▸ **Task details**: In the records below, reproduce exactly the lines from the one containing "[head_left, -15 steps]" through the one containing "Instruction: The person", both included, and omit the pictures.
== == ==
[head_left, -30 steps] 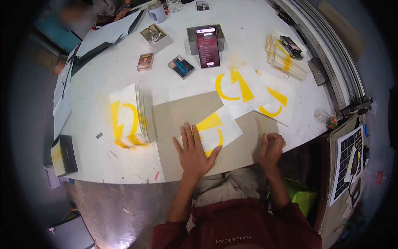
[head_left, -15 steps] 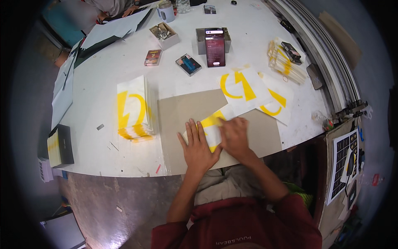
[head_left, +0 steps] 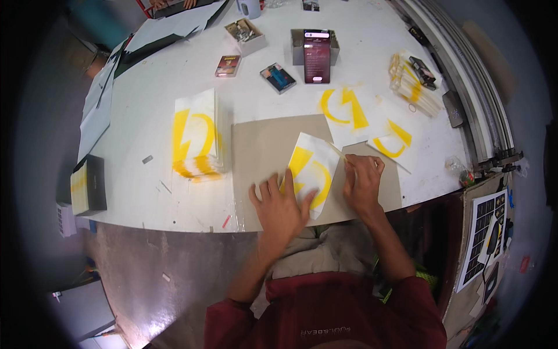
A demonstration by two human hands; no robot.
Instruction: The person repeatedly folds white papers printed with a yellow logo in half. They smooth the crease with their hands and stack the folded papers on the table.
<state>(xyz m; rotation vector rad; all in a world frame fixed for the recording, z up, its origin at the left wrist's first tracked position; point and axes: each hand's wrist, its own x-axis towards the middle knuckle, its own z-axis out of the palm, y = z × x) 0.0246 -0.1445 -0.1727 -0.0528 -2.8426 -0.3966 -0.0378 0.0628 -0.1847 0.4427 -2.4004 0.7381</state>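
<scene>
Flat grey-brown board [head_left: 261, 134] lies at smooth white tabletop's [head_left: 139, 122] front edge, w/ tall stack of yellow-printed white paper pieces [head_left: 200, 135] just L. Open pale cardboard box [head_left: 254, 45] nr far edge.

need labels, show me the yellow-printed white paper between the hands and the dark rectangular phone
Yellow-printed white paper [head_left: 308, 166]: head view, printed face
Dark rectangular phone [head_left: 317, 58]: head view, middle of screen

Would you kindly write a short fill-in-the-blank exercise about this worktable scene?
1. The left hand touches a white paper printed in ____.
2. A thick stack stands to the ____ of the grey-brown board.
3. The phone has its screen ____ (lit or dark).

Missing words: yellow; left; lit.
</scene>
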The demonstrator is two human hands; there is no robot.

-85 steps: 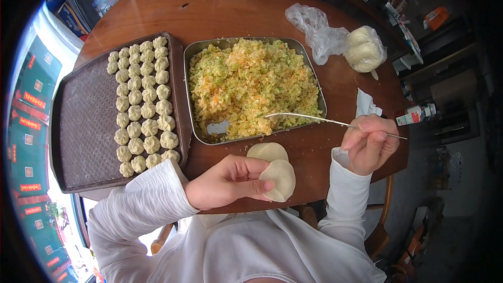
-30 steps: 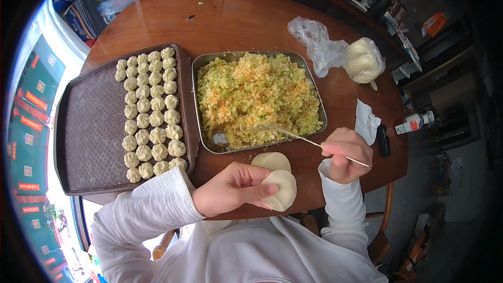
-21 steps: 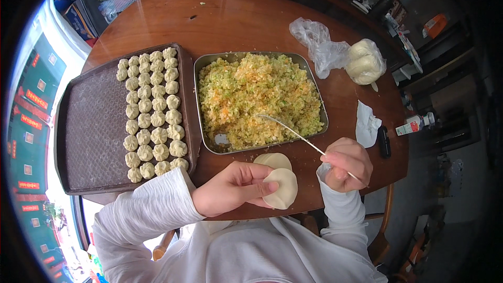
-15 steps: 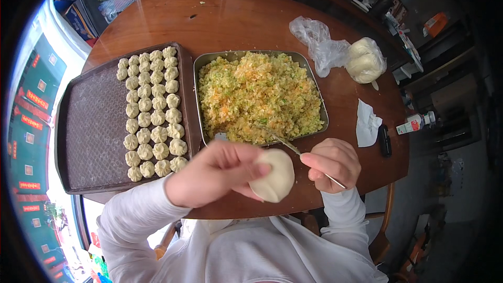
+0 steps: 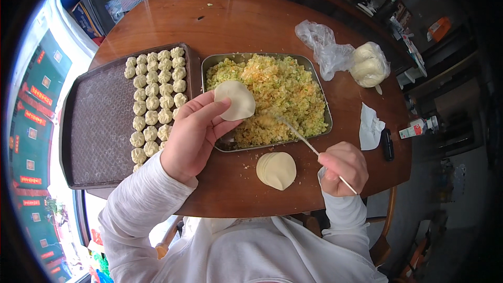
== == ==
▸ **Result**:
[head_left, -15 steps] 
[head_left, +0 steps] 
A demonstration by two human hands; no robot.
Instruction: The person repeatedly folds white papers printed with a yellow logo in half. They smooth the crease with their hands and stack the folded papers on the table.

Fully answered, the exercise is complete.